This morning on the Son Rise Morning Show, Matt Swaim and I will discuss recent events in the Anglican Communion. I'll be on the air after the 7:45 a.m. Eastern/6:45 a.m. Central break. You may listen live here.
I'm referring to the meeting of the 37 Primates of the Anglican Communion last week in Canterbury. The big announcement last week was that after agreeing to the agenda, the Primates addressed the issue that threatened to destroy the Anglican Communion by temporarily suspending the Episcopal Church in the USA from the Anglican Communion's official functions, while it is still part of the Anglican Communion:
The meeting started by agreeing the agenda. The first agreed item was to discuss an important point of contention among Anglicans worldwide: the recent change to the doctrine of marriage by The Episcopal Church in the USA.
Over the past week the unanimous decision of the Primates was to walk together, however painful this is, and despite our differences, as a deep expression of our unity in the body of Christ. We looked at what that meant in practical terms.

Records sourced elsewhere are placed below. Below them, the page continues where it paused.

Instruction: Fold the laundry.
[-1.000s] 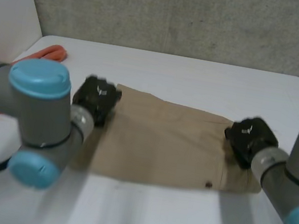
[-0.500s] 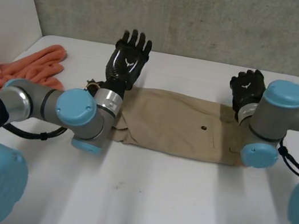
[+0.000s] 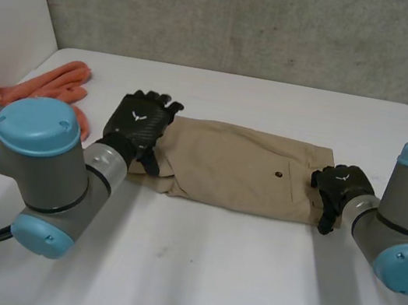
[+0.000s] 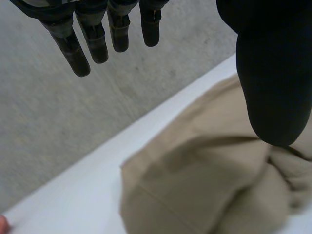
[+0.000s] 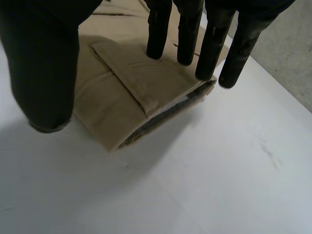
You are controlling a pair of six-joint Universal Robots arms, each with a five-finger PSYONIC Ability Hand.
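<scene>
Tan trousers [image 3: 241, 167] lie folded into a long band across the middle of the white table [image 3: 205, 279], a buttoned pocket facing up. My left hand [image 3: 140, 121] is over their left end, fingers [image 4: 97, 34] straight and thumb spread apart above the bunched tan cloth [image 4: 195, 180], holding nothing. My right hand [image 3: 340, 188] is at the right end. There its fingers [image 5: 209, 44] reach out over the waistband corner [image 5: 136, 83], the thumb stands off to the side above the table, and no cloth is pinched.
An orange cloth [image 3: 58, 83] lies crumpled at the table's left edge, beside a white side wall. A grey wall [image 3: 251, 19] runs behind the table's far edge. Bare tabletop stretches in front of the trousers.
The trousers went from a wider spread to a narrower folded band. Both hands let go, rose over the far side, then came back down to the band's two ends.
</scene>
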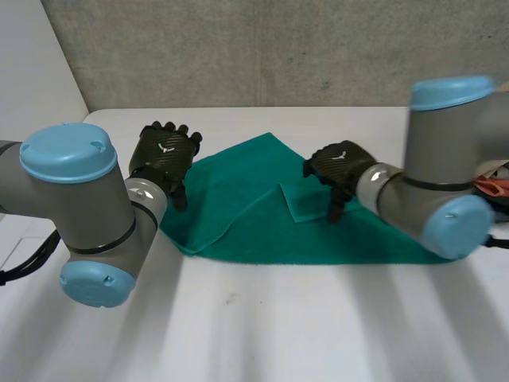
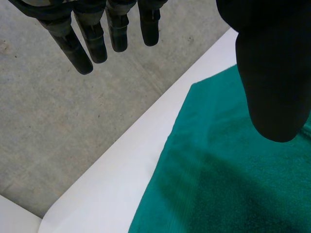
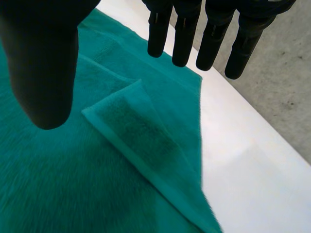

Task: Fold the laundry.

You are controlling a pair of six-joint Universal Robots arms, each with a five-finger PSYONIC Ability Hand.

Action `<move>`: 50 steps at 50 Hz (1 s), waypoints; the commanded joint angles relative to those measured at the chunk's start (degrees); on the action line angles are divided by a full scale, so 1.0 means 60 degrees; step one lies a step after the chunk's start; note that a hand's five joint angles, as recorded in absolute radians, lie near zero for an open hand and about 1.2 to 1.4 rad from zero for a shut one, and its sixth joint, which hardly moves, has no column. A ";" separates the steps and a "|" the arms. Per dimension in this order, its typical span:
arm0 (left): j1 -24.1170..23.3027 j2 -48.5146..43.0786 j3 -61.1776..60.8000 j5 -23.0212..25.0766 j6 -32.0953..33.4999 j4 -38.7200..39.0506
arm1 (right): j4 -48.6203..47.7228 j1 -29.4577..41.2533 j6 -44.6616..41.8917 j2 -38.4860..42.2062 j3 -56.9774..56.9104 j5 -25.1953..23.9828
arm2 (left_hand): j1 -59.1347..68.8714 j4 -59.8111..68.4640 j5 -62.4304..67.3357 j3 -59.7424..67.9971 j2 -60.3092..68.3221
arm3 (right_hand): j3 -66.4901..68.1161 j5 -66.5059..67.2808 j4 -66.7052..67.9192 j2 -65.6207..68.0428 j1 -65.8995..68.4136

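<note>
A green towel [image 1: 262, 211] lies spread on the white table [image 1: 262, 318], with one small corner flap [image 1: 304, 203] folded over onto its middle. My left hand [image 1: 163, 155] hovers at the towel's left edge, fingers straight and apart from the thumb, holding nothing. In the left wrist view the towel's edge [image 2: 218, 170] lies under the thumb [image 2: 272, 73]. My right hand [image 1: 338, 171] hangs over the folded flap, open, with nothing in it. The right wrist view shows the flap [image 3: 141, 131] below the straight fingers [image 3: 194, 34] and thumb [image 3: 46, 63].
The table's far edge [image 1: 238, 109] meets a grey wall. An orange-red object [image 1: 493, 188] lies at the right side behind my right arm. White tabletop [image 1: 238, 334] stretches in front of the towel.
</note>
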 commanded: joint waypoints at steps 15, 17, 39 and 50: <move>0.0004 0.0082 0.0023 0.0022 -0.0086 0.0002 | -0.0175 0.0394 0.1677 0.4726 -0.5575 0.1094 | -0.0200 -0.0247 -0.0475 -0.0363 -0.0310 | 0.2243 0.2097 0.2188 0.2294 0.2193; -0.0011 0.0067 0.0023 0.0022 -0.0086 0.0002 | -0.0205 0.0365 0.1692 0.4844 -0.5679 0.1079 | -0.0200 -0.0247 -0.0475 -0.0363 -0.0310 | 0.2243 0.2097 0.2188 0.2294 0.2194; 0.0077 0.0068 0.0052 0.0022 -0.0071 0.0016 | 0.0936 0.0057 0.2263 0.4055 -0.5943 0.0684 | -0.0200 -0.0247 -0.0475 -0.0363 -0.0310 | 0.9312 0.9166 0.9257 0.9363 0.9262; 0.0296 -0.0108 0.0214 0.0110 -0.0086 -0.0071 | 0.0792 -0.0075 0.2893 0.1856 -0.3586 -0.0049 | -0.0200 -0.0247 -0.0475 -0.0363 -0.0310 | 0.3328 0.3181 0.3273 0.3379 0.3278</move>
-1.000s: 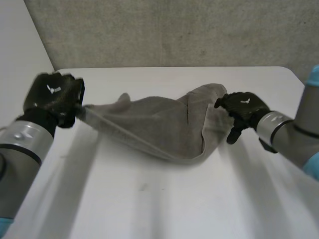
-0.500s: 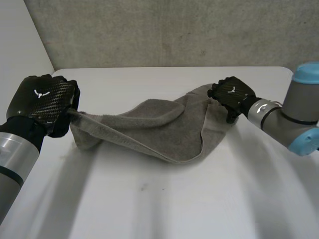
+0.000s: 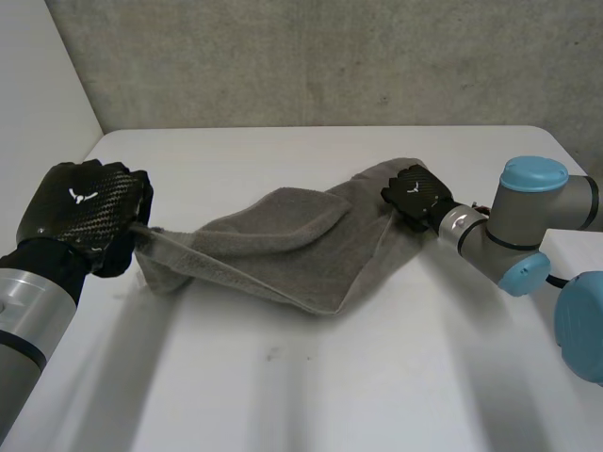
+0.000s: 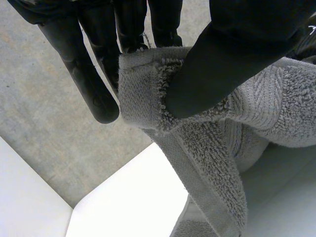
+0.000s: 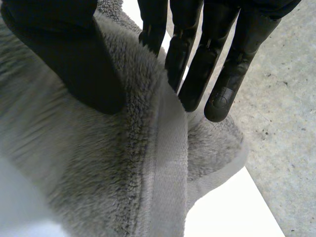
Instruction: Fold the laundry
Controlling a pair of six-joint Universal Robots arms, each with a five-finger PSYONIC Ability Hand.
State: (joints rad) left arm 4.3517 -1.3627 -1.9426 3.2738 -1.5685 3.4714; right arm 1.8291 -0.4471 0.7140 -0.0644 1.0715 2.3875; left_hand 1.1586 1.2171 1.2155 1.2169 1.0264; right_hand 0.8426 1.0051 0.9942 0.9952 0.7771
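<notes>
Right robot hand point(image 3: 415, 194) now nearer left robot hand point(image 3: 83, 213), each tight on a towel point(image 3: 283, 240) end.

The towel point(image 3: 283, 240) was grey terry cloth, its pile looped and rough, with a flatter woven band along the hem. At its 9 o'clock end, the left hand point(image 3: 80, 212) had a shell of carbon-fibre weave with a faint gloss. Its fingers point(image 4: 94, 89) were smooth matt black, plastic by the look. The right hand point(image 3: 415, 193), at 3 o'clock, was black with a dull sheen. The worktop point(image 3: 330, 377) was white, smooth and matt. The wall point(image 3: 330, 56) at 12 o'clock was rough, speckled grey, like concrete.
</notes>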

We received the recommendation of a working group of our members which took up the task of how our Anglican Communion of Churches might walk together and our unity be strengthened. Their work, consistent with previous statements of the Primates’ meetings, addressed what consequences follow for The Episcopal Church in relation to the Anglican Communion following its recent change of marriage doctrine. The recommendations in paragraphs 7 and 8 of the Addendum A below are:
“It is our unanimous desire to walk together. However given the seriousness of these matters we formally acknowledge this distance by requiring that for a period of three years The Episcopal Church no longer represent us on ecumenical and interfaith bodies, should not be appointed or elected to an internal standing committee and that while participating in the internal bodies of the Anglican Communion, they will not take part in decision making on any issues pertaining to doctrine or polity.

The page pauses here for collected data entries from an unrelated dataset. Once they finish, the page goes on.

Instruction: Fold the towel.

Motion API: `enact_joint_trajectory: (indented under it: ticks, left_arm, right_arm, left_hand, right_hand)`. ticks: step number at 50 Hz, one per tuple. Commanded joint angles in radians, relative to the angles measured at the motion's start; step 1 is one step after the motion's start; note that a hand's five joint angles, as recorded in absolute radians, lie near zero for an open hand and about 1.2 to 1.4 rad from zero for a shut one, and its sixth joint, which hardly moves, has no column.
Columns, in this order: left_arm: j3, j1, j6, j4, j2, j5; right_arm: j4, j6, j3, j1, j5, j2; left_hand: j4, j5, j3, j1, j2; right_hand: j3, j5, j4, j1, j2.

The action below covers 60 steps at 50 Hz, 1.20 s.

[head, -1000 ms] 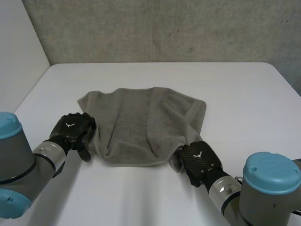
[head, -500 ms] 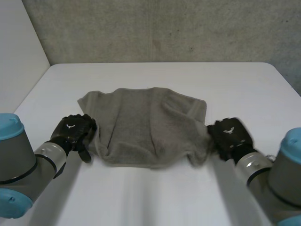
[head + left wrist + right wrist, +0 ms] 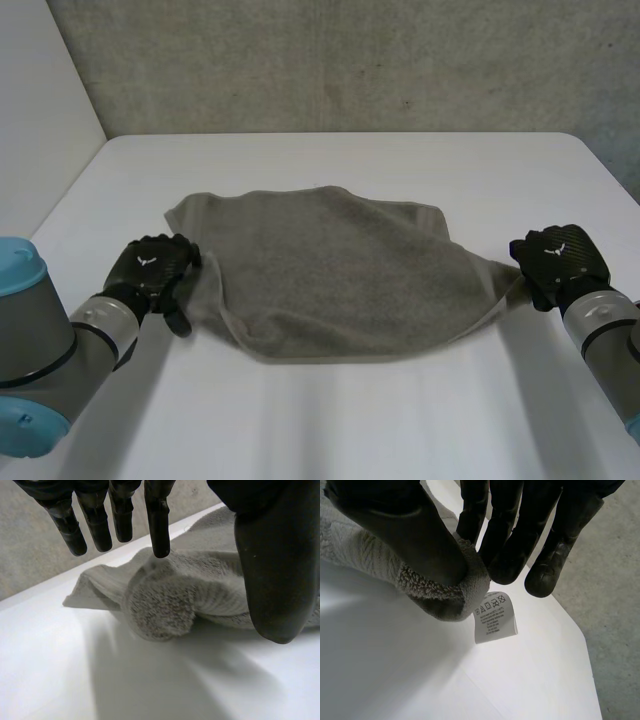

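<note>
A grey towel [image 3: 330, 275] lies spread on the white table [image 3: 330, 420], stretched toward the right. My right hand [image 3: 558, 264] is shut on the towel's near right corner [image 3: 445, 597], pinching it between thumb and fingers, with a white care label [image 3: 494, 616] hanging below. My left hand [image 3: 155, 272] is open at the towel's near left corner, which lies bunched [image 3: 160, 607] on the table under its straight fingers [image 3: 157, 525] and thumb.
A grey wall [image 3: 340, 60] stands behind the table's far edge. The table's left edge runs beside a pale surface [image 3: 40, 130]. Bare tabletop [image 3: 330, 420] lies in front of the towel.
My right hand has carried the towel's near right corner out to the right, pulling the crumpled cloth flatter and wider. My left hand has stayed at the left corner.
</note>
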Motion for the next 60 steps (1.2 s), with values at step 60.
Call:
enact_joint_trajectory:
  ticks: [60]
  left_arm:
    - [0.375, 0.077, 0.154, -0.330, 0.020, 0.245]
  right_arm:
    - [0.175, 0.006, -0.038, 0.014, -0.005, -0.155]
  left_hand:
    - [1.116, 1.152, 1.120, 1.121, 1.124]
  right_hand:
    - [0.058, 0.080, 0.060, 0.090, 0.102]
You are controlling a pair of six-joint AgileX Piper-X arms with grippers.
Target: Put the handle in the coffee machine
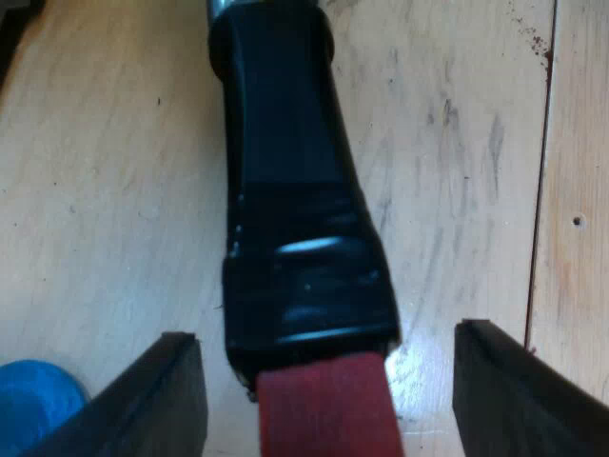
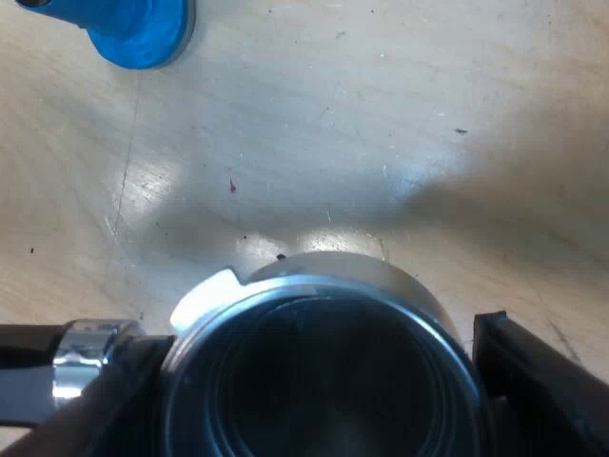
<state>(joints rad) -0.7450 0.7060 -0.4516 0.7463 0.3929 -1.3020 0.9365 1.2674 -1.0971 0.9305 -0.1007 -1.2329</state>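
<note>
My left fingers (image 1: 325, 333) stand wide open and hold nothing. The holder's dark handle (image 1: 285, 190) lies between them with its red end (image 1: 328, 405) nearest my palm, and bare wood shows in the gap on either side. My right gripper (image 2: 304, 352) sits at the holder's far end, over the metal basket (image 2: 314, 286). I cannot tell whether it presses on the basket or is merely close around it. The holder rests loose on the tabletop (image 1: 95, 190), not yet locked in anywhere.

I judge it stiff and nose-heavy, since the steel basket should outweigh the handle. A grip on the red tip alone would probably let the basket sag. I would close on the black part just ahead of the red, where the handle flares widest. Its surface is glossy moulded plastic, likely slick, so the squeeze should be firm and square.

The basket is round with a brushed rim and a flat lug, and it joins the handle through a polished chrome collar (image 2: 86, 362). Beyond the basket, well apart from it, stands a blue tamper (image 2: 138, 33) on pale, scuffed wooden planks.
</note>
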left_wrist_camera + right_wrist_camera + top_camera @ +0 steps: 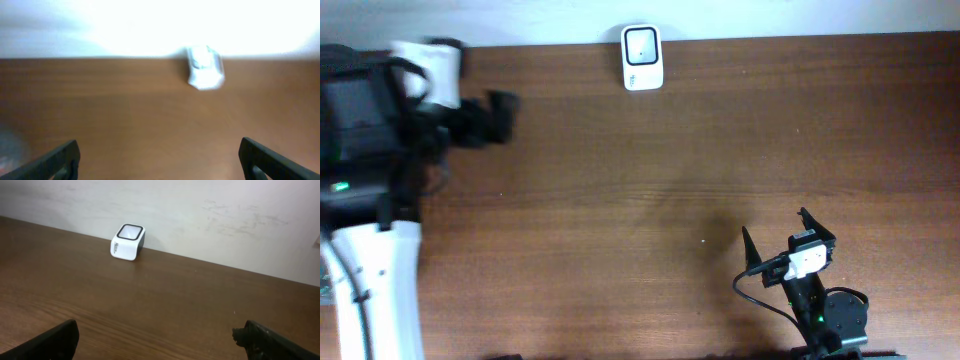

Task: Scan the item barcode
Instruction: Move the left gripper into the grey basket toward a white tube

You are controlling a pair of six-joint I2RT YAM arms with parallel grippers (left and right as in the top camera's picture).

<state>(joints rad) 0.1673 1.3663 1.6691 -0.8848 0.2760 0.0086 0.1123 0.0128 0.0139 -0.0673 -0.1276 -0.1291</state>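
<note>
A: What is seen as the largest thing here?

B: A dark brown wooden table is shown, filling almost the whole overhead view. A pale, scuffed wall is seen behind its far edge.

A: How are the arms placed?

B: The left arm, white and black, is seen at the table's left end, near the far corner. The smaller black right arm is seen at the near edge, towards the right.

A: And the left jaws?

B: They are spread wide. In the left wrist view, only the two dark tips are seen, one in each lower corner, with bare wood between them. Nothing is held.

A: The right jaws?

B: They too are spread wide and nothing is held. Their tips are pointed towards the far edge in the overhead view, and bare wood is seen between them.

A: Where is the scanner found?

B: The small white rounded barcode scanner with a dark-rimmed window is stood at the far edge, just beside the wall. It is kept well apart from both arms. It is shown sharply in the right wrist view and blurred in the left wrist view.
</note>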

“We have asked the Archbishop of Canterbury to appoint a Task Group to maintain conversation among ourselves with the intention of restoration of relationship, the rebuilding of mutual trust, healing the legacy of hurt, recognising the extent of our commonality and exploring our deep differences, ensuring they are held between us in the love and grace of Christ.”
These recommendations were adopted by the majority of the Primates present.

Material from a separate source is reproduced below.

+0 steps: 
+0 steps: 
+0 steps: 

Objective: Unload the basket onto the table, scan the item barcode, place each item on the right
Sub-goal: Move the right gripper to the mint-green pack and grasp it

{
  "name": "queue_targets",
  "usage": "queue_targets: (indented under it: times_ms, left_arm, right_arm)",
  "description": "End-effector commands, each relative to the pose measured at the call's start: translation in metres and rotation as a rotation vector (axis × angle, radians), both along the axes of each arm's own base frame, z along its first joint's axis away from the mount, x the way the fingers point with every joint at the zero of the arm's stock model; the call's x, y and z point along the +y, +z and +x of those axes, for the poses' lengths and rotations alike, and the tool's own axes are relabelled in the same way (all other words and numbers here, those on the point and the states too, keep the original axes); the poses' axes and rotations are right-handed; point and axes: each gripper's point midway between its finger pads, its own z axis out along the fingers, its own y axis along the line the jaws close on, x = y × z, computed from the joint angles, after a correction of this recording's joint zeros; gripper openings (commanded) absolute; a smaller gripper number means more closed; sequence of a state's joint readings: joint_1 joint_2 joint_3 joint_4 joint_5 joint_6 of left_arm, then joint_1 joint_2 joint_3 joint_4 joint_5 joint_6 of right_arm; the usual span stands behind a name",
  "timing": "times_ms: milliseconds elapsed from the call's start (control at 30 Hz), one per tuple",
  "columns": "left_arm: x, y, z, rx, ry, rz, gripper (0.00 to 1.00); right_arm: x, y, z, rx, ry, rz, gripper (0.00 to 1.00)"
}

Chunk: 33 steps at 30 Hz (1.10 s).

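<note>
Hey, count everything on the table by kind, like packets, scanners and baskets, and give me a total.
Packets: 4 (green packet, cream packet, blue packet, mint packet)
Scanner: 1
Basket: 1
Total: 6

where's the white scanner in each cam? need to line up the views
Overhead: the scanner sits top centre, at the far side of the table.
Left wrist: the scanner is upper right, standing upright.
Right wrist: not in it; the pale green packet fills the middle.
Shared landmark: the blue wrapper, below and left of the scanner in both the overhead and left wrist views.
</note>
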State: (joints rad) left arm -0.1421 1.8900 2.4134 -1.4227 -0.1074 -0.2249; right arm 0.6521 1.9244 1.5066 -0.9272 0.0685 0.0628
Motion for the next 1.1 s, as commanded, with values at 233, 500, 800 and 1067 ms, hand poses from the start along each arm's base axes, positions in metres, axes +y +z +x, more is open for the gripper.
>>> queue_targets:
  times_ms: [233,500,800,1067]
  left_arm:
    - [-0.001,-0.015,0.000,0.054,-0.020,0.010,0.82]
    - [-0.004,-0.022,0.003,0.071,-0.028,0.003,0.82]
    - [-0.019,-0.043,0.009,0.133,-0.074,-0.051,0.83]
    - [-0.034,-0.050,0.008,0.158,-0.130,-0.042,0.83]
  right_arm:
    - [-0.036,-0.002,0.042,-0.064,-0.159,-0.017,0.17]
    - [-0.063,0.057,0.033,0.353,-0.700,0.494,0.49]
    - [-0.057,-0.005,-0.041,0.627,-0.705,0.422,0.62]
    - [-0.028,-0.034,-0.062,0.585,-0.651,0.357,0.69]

It just cannot be coincidental that this statement was issued on the same day as the fifth anniversary of the founding of the Personal Ordinariate of Our Lady in Walsingham, which was followed by the organizing of an Anglican Ordinariate in the USA a year later. Nor can it be ignored that the Vatican had arranged for two great relics of England's Catholic past to be on display at Canterbury: the staff of Pope St. Gregory the Great and the bloodied vestment of St. Thomas of Canterbury.
Most commentators note that this is just puts off the harder decisions about marriage in the Anglican Communion, because the Episcopalians and other "liberals" are not going to change their teaching, while the more "conservative" Anglicans, from Africa for example, are not going to change theirs or allow the "liberals" to change Anglican teaching throughout the Communion. This semi-suspension just "kicks the can" down the road for another meeting to reconsider where the two sides are.